KR20110094999A - A touch screen equipped with a display device - Google Patents

Abstract

PURPOSE: A touch screen having a display unit is provided to save a manufacturing cost. CONSTITUTION: A display unit(110a) includes a polarization plate(113) which is located on the TFT glass substrate and a TFT glass substrate(112) is located on both sides of the liquid crystal. A touch screen unit(120a) is installed in a display unit. A transparent electrode layer(121) of a touch screen unit is formed in a TFT glass substrate or a polarizer. The touch screen unit is formed between polarizer or polarizer and TFT glass substrate.

Description

A TOUCH SCREEN EQUIPPED WITH A DISPLAY DEVICE}

The present invention relates to a touch screen with a display.

With the development of computers using digital technology, auxiliary devices of computers are being developed. Personal computers, portable transmission devices, and other personal information processing devices include various input devices such as a keyboard, a mouse, and a digitizer. Input devie) is used to perform text and graphic processing.

However, with the rapid progress of the information society, the use of computers is gradually increasing. As a result, it is difficult to efficiently operate a product using only a keyboard and a mouse serving as an input device as an interface. Therefore, there is a growing need for a device that is not only simple and has less misoperation, but also anyone can easily input, and in particular, enables information input by hand while the user is carrying it. To achieve this purpose, a touch screen has been developed as an input device capable of inputting information such as text and graphics.

The touch screen is installed in a display device such as a liquid crystal display device (LCD), a plasma display panel (PDP), an electroluminescense (El), etc., and is a tool used to allow a user to select desired information while viewing the display. Touch screens are designed for individual electronics by taking into account the problems of signal amplification, differences in resolution, and difficulty in design and processing technology, as well as the optical, electrical, mechanical, environmental, input, durability and economy of each touch screen. It is selected for the product, and in particular, the resistive film type and the capacitive type are widely used in electronic notebooks, PDAs, portable PCs, and mobile phones.

1 is a cross-sectional view of a touch screen 10 with a display according to the prior art. Hereinafter, referring to this, a touch screen 10 having a conventional display will be described.

As shown in FIG. 1, the touch screen 10 having a conventional display includes a display unit 30 and a touch screen unit 20 installed in the display unit 30.

In detail, in the case of the capacitive type touch screen unit 20, indium tin oxide (ITO) conductive films 22 are formed on the two films 21, respectively. An electrode 23 connected to a flexible printed cable (FPC) is formed at an edge thereof, and is formed through a spacer 24 between two ITO conductive layers 22. In addition, the display unit 30 corresponds to a liquid crystal panel or an EL for displaying an image to a user.

Meanwhile, the touch screen unit 20 is bonded to the display unit 30 by an adhesive layer 40 such as an optical clear adhesive (OCA) or a double side adhesive tape (DAT). Complete the touch screen 10 provided.

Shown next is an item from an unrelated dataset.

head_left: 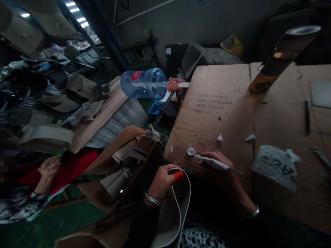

However, in the case of the touch screen 10 having a display as in the related art, since the ITO electrode 22 is not formed on a glass substrate generally included in the display unit 30, the touch screen 10 is formed on a separate film 21. There was a problem that the manufacturing cost is increased. In addition, as the film 21 is included, there is a problem that the thickness of the entire module is increased.

The present invention was created to solve the problems of the prior art as described above, an object of the present invention is to provide a display for reducing the manufacturing cost and realizing a thin film by omitting or reducing a separate film for forming an ITO electrode or a transparent electrode layer It is to provide a touch screen.

A touch screen with a display according to a first embodiment of the present invention includes a liquid crystal, a thin film transistor glass substrate (TFT-GLASS) positioned on both sides of the liquid crystal, and a polarizing plate positioned on the thin film transistor glass substrate. And a display unit, and a touch screen unit installed in the display unit, wherein at least one transparent electrode layer of the touch screen unit is formed on the thin film transistor glass substrate or the polarizing plate of the display unit.

Here, the touch screen unit is characterized in that formed on the polarizing plate.

The touch screen unit may be formed between the polarizer and the thin film transistor glass substrate.

In addition, the two transparent electrode layers of the touch screen unit may be formed between the liquid crystal and the thin film transistor glass substrate.

In addition, the touch screen unit is characterized in that the capacitive type or resistive film type.

In addition, the transparent electrode layer is characterized in that consisting of a conductive polymer.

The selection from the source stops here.